Photo courtesy of Cin/Flickr
Flip flops are the best shoe ever, for all time, no question. They’re like the cool, sexy cousin of TEVAs or Birkenstocks. The one whose hair always looks good and gets free drinks at bars.
I wear flip flops year round. To swim practice. Running errands. Defiantly through puddles on rainy days. I wore them under my prom dress in high school. I never go on a trip without throwing in a pair. Even to the snow. And they are totally appropriate/functional in all the above situations. And ladies, I ask you this: is there anything hotter than a guy in a suit and flip flops? No. There isn’t.
In case you are somewhere other than California and want to talk about flip flops, please use the below information:
USA, West Coast: Flip Flops
USA, East Coast: Zorries
USA, Texas: Clam Diggers
USA, Hawaii: Slippers
New Zealand: Jandals
South Africa: Plakkies, Slip-slops, or just Slops
The choice of flip flop also says a lot about a person. Yes. I judge based on appearances.
The Wearer: Someone who plays a water based sport, and/or lives in California. And/or is a freedom-loving, outdoorsy, hippie type. Goes well with bleach-blonde hair, weathered jeans and ray bans.
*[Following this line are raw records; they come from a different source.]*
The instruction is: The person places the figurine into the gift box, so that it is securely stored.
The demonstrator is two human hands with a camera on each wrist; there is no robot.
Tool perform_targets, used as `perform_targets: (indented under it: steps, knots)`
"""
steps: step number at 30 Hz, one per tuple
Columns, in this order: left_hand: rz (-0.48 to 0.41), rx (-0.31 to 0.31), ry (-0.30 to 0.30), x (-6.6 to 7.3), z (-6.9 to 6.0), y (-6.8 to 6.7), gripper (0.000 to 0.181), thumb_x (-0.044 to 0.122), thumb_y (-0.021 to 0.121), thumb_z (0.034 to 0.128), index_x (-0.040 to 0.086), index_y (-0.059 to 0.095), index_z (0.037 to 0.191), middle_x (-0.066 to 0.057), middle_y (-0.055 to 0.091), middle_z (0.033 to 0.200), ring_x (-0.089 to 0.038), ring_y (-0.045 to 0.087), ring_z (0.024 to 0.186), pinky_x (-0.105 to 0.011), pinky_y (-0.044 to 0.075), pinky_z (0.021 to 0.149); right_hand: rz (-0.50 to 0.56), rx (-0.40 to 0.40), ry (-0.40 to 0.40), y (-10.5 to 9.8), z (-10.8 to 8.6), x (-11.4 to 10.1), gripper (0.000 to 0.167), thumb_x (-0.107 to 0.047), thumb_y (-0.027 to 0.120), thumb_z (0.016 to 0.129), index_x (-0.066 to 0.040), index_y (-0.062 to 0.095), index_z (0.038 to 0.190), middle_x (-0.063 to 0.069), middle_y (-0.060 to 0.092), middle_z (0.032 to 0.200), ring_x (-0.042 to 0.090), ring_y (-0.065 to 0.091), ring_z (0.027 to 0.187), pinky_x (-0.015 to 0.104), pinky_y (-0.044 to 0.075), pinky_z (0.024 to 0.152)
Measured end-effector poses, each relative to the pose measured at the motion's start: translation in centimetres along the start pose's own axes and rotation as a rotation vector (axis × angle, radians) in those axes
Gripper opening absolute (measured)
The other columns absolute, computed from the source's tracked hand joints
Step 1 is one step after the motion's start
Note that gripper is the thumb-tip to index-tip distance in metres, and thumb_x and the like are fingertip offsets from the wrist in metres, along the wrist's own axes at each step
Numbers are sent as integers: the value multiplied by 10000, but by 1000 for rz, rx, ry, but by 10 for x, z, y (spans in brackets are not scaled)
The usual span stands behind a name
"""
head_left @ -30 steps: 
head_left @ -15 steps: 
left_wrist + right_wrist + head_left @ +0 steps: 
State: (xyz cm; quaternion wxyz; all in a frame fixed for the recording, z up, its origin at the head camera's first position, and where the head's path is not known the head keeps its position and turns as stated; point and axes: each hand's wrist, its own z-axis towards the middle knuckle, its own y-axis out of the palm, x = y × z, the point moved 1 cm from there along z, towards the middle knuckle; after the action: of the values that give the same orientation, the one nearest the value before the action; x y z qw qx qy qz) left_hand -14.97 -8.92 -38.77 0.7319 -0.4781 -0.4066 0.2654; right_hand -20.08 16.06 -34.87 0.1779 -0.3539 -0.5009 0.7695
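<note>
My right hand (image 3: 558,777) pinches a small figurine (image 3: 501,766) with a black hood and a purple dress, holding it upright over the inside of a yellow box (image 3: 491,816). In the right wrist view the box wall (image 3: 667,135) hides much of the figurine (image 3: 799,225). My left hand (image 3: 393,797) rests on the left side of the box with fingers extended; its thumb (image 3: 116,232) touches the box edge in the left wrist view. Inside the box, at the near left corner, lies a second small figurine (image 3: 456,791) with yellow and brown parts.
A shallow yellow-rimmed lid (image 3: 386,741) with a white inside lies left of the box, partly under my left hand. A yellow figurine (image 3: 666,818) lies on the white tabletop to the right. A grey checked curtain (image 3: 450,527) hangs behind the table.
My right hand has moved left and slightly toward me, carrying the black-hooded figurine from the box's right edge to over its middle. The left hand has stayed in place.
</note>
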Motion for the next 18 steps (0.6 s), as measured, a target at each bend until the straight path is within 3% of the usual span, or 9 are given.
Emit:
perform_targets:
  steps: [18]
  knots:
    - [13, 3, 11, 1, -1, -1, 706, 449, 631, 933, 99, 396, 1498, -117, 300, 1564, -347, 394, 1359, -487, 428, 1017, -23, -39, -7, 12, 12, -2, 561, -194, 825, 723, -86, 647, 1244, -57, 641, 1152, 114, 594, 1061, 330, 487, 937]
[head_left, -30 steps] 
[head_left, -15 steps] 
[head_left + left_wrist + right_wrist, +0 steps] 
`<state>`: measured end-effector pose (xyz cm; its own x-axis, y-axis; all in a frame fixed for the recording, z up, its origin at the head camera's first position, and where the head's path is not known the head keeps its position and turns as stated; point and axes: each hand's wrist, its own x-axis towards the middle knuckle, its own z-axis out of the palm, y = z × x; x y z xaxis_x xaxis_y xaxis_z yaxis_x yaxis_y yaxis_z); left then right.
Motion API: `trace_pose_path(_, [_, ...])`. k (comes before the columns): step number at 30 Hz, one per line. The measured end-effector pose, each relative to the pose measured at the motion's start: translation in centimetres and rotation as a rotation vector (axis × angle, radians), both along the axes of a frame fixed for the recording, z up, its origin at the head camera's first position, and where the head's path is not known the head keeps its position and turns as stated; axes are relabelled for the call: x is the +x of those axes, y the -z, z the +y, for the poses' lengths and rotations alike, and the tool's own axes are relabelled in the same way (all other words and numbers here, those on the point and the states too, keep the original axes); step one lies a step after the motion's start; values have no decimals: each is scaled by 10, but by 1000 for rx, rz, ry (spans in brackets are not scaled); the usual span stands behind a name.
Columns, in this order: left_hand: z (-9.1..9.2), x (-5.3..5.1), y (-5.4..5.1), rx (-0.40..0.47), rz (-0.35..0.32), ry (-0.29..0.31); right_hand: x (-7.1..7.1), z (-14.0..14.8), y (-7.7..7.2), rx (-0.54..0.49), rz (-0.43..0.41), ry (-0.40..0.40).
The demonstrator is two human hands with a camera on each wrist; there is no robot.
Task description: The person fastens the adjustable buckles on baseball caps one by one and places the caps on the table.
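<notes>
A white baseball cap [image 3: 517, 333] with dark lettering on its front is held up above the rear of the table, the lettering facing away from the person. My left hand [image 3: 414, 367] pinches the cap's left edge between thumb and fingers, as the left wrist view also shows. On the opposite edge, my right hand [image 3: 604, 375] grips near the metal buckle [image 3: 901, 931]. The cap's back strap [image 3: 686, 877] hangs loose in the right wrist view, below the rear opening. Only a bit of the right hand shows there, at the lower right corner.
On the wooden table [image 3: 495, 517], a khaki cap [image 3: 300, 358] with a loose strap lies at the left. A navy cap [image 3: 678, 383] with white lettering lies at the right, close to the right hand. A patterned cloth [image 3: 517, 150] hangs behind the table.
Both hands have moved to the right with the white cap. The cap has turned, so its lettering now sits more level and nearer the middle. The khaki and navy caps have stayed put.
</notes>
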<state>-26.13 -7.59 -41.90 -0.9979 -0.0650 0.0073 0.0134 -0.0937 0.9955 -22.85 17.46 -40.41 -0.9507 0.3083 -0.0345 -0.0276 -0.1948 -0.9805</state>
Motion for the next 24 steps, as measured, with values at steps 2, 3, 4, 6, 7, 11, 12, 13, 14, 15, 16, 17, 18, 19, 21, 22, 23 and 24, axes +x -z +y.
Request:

Why: They’re on the pricey side of the flip flop spectrum ($40ish) but are so, so worth it. They last for freaking ever and because of their leather/foam/rubber construction, conform to the feet. Which is awesome. Try on a pair of Rainbows someone else has worn for a couple of years and you’ll know what I mean. Because they’re leather, they are not friends with water. Like cows.
The Wearer: Decidedly sporty types.
Why: Reefs come in many different styles, but their most popular ones are spongy rubber soles with mesh straps. A very solid choice by flip flop wearers in general, they can take more water abuse than Rainbows. They also have a style that feature a bottle opener on the bottom. As someone who doesn’t mind eating food off the ground, I think this is a fantastic idea.
Daniel Y. Go/Flickr
The Wearer: A slightly quirkier population than Reefs or Rainbows, although they certainly overlap. Sanuk wearers usually have a more extreme dedication to a certain kind of lifestyle, be it eating organic food, playing an obscure sport – basically, staying out of the mainstream. You can find them slacklining, kayaking, and pickling their homegrown vegetables.
Why: Sanuks themselves are quirkier. Some of them come covered in astro turf. They’re wider and less sleek-looking than other ‘flops. And they have a line of “Sidewalk Surfers” that they claim are still sandals (although I’m pretty sure they’re shoes, guys). Also they have a weird brand name. I like ’em.
The Wearer: Europeans. Hipsters. People who fancy themselves just a little bit edgier than the average flip flop wearer.
Why: I guess because they’re Bazilian they’re cooler? Not really sure. Havianas are a rubber, but thicker and higher quality than the cheap ones found in drug stores. They also come in national/flamboyant colors and funky patterns, depending on where your loyalties lie. Mine lie with neon.
Fitflops, flip flops worn with toe socks, and platform flip flops
The Wearers: Posers. Tramps. People who suck.
Why: These people don’t get it. Flips are functional and basic, and each of them are trying to turn flip flops into something they aren’t. Wearing them with toe socks? Put on shoes, you pussy. If you can’t stand the cold, get out of the freezer. Or something. Fitflops? The same overweight Americans who think that shoes like shape-ups will make them skinny. Idiots. Platform flip flops? NO. Flips flops are for ease, convenience and comfort. Anyone wearing platform flip flops probably also has a cheap dye job, a cutoff jean skirt, and some kind of top that puts their tits on display.